None of these potions is enough to restore you to full health, but they do get you to the next checkpoint. And sometimes, that’s victory enough.
The Saving Throw
There’s this point on a steep climb—every cyclist knows it—when you’re out of gears and your legs start to burn like they’re arguing with physics itself. You can feel the hill winning. The temptation is to keep grinding straight up, out of sheer pride, even though your pace has slowed to a crawl and your quads are drafting resignation letters. But that’s when you remember the switchback. You turn the bars, ease the angle, and suddenly the same hill that felt impossible becomes survivable. You’re not cheating the climb; you’re working with it. You’ll still reach the top, just without destroying yourself in the process.
That, I think, is what Maslach and Leiter are getting at. Burnout isn’t proof you’re weak—it’s a signal that the path you’re on is too steep for the gear you’re in. The fix isn’t to tell the pedals they're wrong and push harder until something breaks; it’s to change the line you’re taking. Reflection, adaptability, and meaning are just the leadership version of realizing that hammering in a straight line up the mountain isn’t the smartest way to the top.
The same lesson applies at the table or at work. When your team’s morale tanks or your players start checking their phones, the worst move is to double down on authoritarian control. That’s the equivalent of standing on the pedals and insisting the hill will yield to your willpower. Real leadership is the switchback: adjusting the route so everyone can keep climbing without collapsing halfway up the mountain.
Most days, that’s what my own saving throw looks like. Not triumph, not inspiration—just the decision to stay upright, shift gears, and keep the pedals turning one deliberate rotation at a time. The progress might feel slow, but it’s real, and it’s moving in the right direction.
You don’t always get to choose the terrain. Sometimes the gradient just is what it is. But you can choose how you approach it. And that small act of adjustment—refusing to quit, but also refusing to grind yourself into dust—is what makes the difference between burning out and burning through.
Rolling Again
The thing about burnout is that it usually doesn’t have a dramatic ending. There’s no victory parade or moment where the clouds part and the ray of sunshine comes down. You just wake up one morning, look at the same blank page or the same half-finished idea, and realize you’re ready to roll again. Maybe not enthusiastically, maybe not even confidently—but willingly.

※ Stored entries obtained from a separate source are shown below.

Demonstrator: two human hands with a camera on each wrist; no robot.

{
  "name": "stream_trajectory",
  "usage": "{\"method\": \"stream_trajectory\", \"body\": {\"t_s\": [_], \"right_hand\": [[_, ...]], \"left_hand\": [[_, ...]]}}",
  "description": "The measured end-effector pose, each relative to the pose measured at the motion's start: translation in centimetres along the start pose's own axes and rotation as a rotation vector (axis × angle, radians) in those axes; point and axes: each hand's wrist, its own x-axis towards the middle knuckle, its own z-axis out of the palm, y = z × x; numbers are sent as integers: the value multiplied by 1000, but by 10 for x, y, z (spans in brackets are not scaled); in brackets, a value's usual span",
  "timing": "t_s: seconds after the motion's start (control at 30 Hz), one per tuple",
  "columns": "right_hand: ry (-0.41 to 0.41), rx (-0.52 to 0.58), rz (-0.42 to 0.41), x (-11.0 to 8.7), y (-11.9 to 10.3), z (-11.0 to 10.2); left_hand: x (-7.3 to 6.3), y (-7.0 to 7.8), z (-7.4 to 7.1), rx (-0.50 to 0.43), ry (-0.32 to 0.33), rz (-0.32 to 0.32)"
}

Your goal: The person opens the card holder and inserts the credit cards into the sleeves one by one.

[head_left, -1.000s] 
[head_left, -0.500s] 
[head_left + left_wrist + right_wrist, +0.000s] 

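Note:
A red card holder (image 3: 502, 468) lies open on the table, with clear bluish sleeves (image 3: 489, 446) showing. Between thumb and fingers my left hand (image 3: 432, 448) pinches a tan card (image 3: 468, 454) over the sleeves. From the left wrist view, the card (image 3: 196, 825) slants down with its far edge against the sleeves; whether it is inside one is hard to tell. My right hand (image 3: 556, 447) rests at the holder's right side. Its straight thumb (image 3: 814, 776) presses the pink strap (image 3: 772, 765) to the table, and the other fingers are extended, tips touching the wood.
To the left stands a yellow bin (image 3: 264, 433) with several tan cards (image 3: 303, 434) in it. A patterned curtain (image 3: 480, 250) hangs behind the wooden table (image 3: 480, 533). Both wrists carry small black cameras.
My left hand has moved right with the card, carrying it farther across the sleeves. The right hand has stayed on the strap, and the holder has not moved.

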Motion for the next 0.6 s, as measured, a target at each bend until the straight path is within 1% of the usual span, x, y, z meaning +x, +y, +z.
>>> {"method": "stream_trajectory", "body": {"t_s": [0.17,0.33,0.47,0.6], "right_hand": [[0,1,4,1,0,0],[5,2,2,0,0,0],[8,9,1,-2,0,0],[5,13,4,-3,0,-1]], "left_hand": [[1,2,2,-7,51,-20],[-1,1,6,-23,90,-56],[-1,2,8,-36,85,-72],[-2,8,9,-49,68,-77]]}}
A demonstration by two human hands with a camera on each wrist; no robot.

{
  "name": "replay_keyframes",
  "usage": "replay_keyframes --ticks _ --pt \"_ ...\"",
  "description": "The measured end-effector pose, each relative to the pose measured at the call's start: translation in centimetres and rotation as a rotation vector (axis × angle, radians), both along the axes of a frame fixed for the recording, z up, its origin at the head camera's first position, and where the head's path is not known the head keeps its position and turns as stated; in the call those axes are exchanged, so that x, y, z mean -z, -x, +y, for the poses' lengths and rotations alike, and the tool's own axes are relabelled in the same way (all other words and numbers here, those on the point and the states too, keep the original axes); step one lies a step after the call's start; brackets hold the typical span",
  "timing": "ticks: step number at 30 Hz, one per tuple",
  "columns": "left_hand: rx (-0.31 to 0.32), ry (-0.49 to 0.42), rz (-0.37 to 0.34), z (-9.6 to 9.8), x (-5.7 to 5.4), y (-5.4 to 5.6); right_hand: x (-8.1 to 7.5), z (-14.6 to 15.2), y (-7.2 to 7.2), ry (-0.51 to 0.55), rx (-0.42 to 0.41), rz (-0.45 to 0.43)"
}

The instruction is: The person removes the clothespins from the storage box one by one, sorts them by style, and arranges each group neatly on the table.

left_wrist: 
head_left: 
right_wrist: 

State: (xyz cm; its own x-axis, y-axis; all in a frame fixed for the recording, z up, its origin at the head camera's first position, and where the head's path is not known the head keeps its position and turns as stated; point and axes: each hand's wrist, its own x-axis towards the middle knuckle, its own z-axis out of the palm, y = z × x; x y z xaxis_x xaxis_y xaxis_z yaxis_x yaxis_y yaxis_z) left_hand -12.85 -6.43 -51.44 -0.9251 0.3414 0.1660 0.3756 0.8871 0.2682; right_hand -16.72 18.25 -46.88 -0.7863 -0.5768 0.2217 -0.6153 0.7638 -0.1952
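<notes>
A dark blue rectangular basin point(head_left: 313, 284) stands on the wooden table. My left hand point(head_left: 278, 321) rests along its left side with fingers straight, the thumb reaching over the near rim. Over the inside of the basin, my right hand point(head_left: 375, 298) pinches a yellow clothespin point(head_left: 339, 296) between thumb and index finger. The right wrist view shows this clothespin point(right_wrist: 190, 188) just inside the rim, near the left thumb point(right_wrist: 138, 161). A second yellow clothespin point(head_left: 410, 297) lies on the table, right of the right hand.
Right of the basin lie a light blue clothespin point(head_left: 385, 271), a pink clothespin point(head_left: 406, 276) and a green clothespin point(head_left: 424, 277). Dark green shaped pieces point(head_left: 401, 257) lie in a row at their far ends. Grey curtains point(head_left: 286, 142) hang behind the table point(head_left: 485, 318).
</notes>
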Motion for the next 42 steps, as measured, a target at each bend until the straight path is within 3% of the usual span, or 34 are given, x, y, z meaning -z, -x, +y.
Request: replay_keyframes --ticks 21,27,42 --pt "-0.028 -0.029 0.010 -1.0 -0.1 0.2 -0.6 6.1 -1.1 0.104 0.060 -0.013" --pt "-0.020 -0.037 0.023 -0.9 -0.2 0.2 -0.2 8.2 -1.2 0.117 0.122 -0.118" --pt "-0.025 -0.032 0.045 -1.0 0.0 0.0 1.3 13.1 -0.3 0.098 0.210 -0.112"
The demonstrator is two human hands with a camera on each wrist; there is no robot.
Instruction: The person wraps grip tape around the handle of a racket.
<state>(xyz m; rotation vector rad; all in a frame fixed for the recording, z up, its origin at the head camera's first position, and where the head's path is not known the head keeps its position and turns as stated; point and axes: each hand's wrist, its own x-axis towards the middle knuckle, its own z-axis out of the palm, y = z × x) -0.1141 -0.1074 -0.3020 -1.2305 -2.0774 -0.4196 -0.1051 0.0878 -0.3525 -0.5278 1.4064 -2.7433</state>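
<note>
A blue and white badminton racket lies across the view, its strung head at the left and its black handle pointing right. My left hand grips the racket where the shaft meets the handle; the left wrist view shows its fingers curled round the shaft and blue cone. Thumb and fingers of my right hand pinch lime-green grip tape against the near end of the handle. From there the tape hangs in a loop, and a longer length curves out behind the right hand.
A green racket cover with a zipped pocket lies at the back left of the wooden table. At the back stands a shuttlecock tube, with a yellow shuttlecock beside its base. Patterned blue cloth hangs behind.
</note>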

That’s where I’m at. The despair check never really stops showing up; you just get better at spotting it. You start to recognize its voice, the one that says no one’s reading this, no one cares, and instead of arguing, you shrug, light another torch, and keep walking. Not out of blind optimism, but because you’ve learned that sometimes the only way forward is to change your angle of approach.
Leadership—real leadership, the kind that Northouse talks about—isn’t the art of perpetual inspiration. It’s the art of keeping people moving through the dark when the map’s gone fuzzy and everyone’s tired of your pep talks. It’s helping the group remember that progress isn’t always a sprint; sometimes it’s just one slow, deliberate step after another.
At the table, that looks like rolling the next die even after the last one betrayed you. In life, it’s writing another paragraph, making another call, showing up for another shift. You’re not guaranteed a good outcome. You just get another chance. And the moment you take it—the act of choosing to roll again—is itself a kind of success.
I don’t know where this project goes from here. Maybe it stays small. Maybe it finds its audience later, or never. But the work still means something to me. It’s the same lesson I keep trying to teach in every post, every leadership workshop, every campaign: you learn more from persistence than from perfection.
So yeah, I’m tired. But I’m still here. The dice are on the table, the torch is lit, and that’s enough for now.